Your assignment: Your copy should hold the lines below from the first through the one that contains "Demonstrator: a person", each retyped exactly, and no pictures.

Data records:
____

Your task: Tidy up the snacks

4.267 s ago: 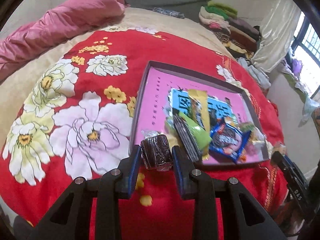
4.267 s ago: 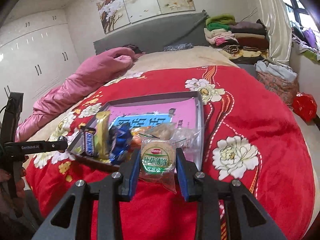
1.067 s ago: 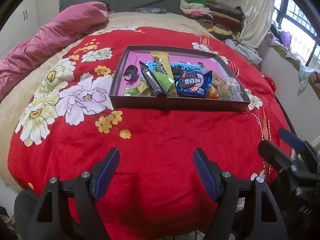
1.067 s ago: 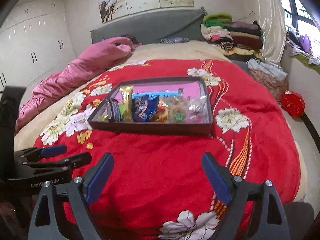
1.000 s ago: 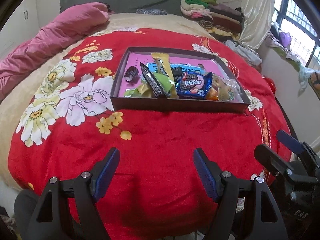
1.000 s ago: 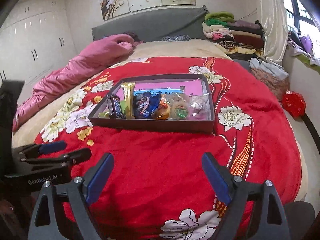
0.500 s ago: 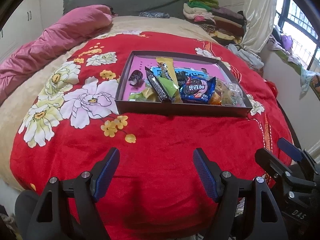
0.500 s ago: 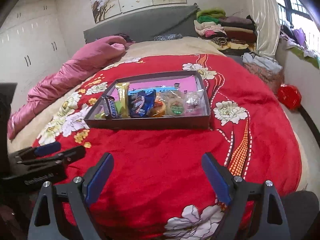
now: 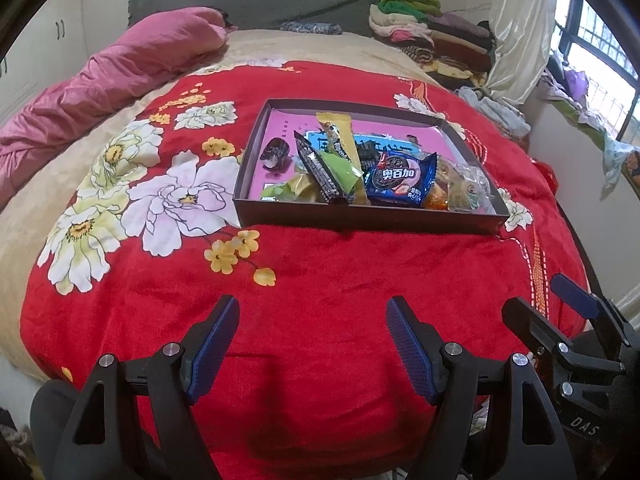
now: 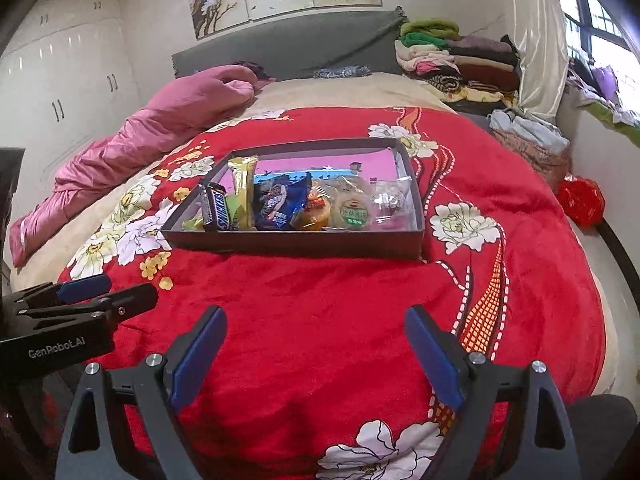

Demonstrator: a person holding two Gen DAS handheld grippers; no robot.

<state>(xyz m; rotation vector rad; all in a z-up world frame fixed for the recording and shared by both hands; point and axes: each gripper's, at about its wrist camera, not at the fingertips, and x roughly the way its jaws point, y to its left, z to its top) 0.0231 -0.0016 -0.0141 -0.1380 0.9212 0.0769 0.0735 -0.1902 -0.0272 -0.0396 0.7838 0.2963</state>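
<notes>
A dark shallow box (image 9: 360,222) (image 10: 296,242) with a pink floor sits on the red flowered blanket and holds several snacks. Among them are a blue cookie pack (image 9: 402,178) (image 10: 280,200), a Snickers bar (image 10: 216,208), a yellow bar (image 9: 340,132), a round green-labelled biscuit (image 10: 354,210) and a dark wrapped cake (image 9: 274,152). My left gripper (image 9: 312,322) hangs open and empty over the blanket, well short of the box. The right gripper (image 10: 316,334) is likewise open and empty near the bed's front edge. Each gripper shows at the other view's side.
A pink duvet (image 9: 104,76) lies along the left of the bed. Folded clothes (image 10: 452,56) are stacked at the far right by the grey headboard. A red bag (image 10: 580,200) sits on the floor to the right. White wardrobes (image 10: 60,88) stand on the left.
About four seconds ago each gripper was shut on a snack at the box; those snacks now lie in it. Both grippers are open and pulled back, hardly shifting over the last second.
</notes>
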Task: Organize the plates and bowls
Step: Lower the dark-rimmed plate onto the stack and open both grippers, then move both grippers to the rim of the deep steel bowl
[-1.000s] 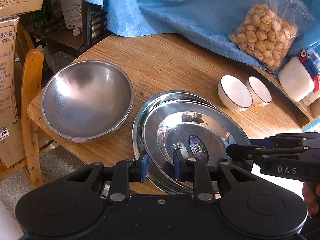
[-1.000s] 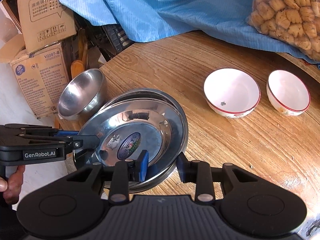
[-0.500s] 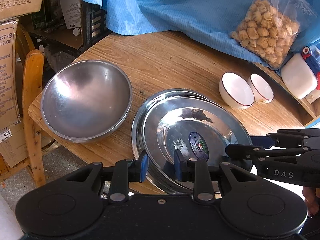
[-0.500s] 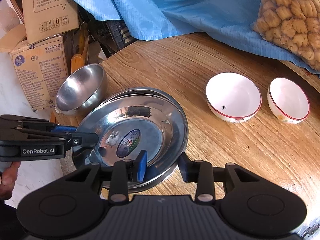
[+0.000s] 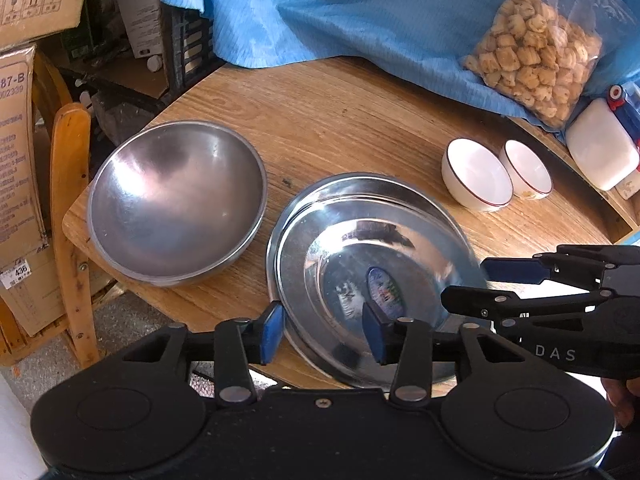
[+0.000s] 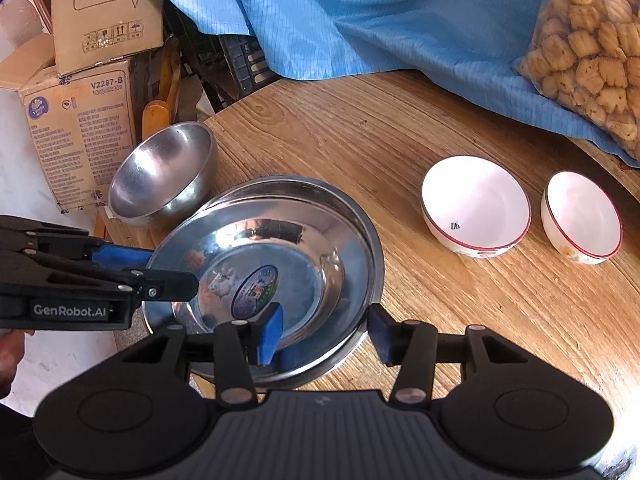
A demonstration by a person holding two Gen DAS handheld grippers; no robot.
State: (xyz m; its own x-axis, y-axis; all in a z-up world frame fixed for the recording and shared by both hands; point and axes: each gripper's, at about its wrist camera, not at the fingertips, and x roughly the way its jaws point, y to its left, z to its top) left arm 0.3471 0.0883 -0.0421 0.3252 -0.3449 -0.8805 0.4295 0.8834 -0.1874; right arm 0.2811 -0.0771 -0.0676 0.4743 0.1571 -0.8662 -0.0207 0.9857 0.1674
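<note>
Both tools tilt steeply down at the table [image 5: 360, 128] edge. The left tool [image 5: 323, 330] and right tool [image 6: 325, 334], jaws just widened and released, straddle opposite rims of the stacked steel plates [image 6: 304, 240]. Beyond sit a steel bowl [image 5: 176, 200] and two white bowls [image 6: 476, 204].

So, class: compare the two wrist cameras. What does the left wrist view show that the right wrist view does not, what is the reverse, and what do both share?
Only the left wrist view: a white container with a red and blue clip, and a wooden chair back beside the table.

Only the right wrist view: the carton printed V2287-B in full, and the mark inside the larger white bowl.

Both: the stacked steel plates, the steel bowl, two white bowls, the blue cloth, the snack bag, and both claws, left claw and right claw, astride the plate rim, jaws just opened.
</note>
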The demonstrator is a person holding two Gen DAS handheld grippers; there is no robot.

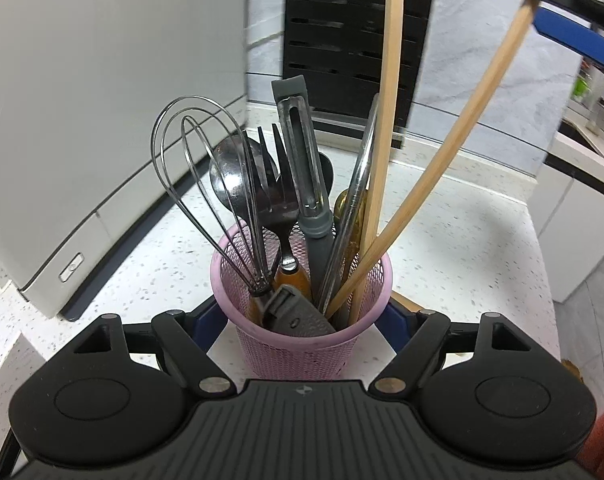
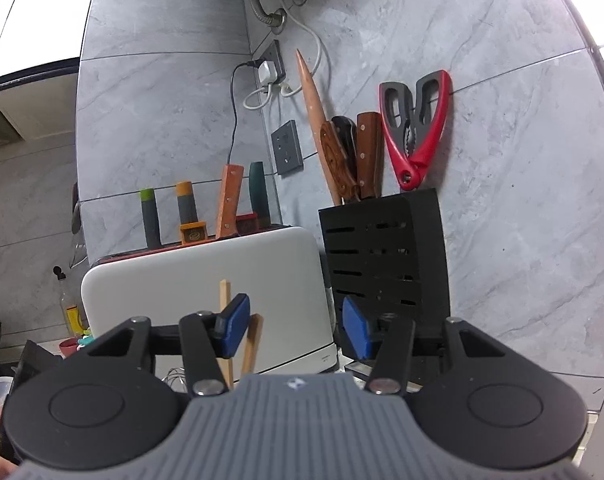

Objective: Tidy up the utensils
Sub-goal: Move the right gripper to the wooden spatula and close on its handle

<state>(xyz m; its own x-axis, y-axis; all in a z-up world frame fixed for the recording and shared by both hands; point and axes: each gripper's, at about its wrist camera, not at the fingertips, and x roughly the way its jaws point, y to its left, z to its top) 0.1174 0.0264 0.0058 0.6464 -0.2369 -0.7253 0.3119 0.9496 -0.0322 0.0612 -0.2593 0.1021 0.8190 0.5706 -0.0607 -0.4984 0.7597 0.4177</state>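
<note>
Utensils stand gathered in a pink mesh cup (image 1: 302, 320) on the speckled white desk (image 1: 462, 248): a wire whisk (image 1: 198, 184), dark spoons (image 1: 230, 176), a fork (image 1: 276, 200), a grey peeler (image 1: 302, 168), a metal-handled tool and two long wooden chopsticks (image 1: 386, 120) that lean out toward the upper right. A grey handle lies slumped against the cup's near rim.

Judging from this, the job looks nearly done. The chopsticks seem to be the latest pieces in, and no loose utensil shows on the bare desk in either view. Knives and red scissors (image 2: 416, 128) already sit in the black block (image 2: 386, 256) against the grey tiled wall, beside a white appliance (image 2: 206, 288). What may be left is tidying the leaning sticks and the slumped handle.

Left tongs (image 1: 302, 324) straddle the cup, one blue pad on each side. The pads are largely hidden behind it, so whether they press the mesh or merely flank it cannot be told.

Right tongs (image 2: 296, 326) stand apart, pointing level at the wall, with nothing between the blue pads. The chopstick tops (image 2: 225, 292) rise just behind the pad on the picture's left, clear of the gap. In the left wrist view, one stick's tip meets the edge of the right tongs at the upper right corner; whether it actually touches cannot be told.
</note>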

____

Task output:
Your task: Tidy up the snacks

4.267 s ago: 
4.267 s ago: 
1.067 s ago: 
1.067 s ago: 
1.000 s ago: 
1.000 s ago: 
0.500 s ago: 
0.500 s ago: 
now: 
now: 

Demonstrator: a person holding two Gen DAS handheld grippers; no robot.

No further output is needed for the exercise.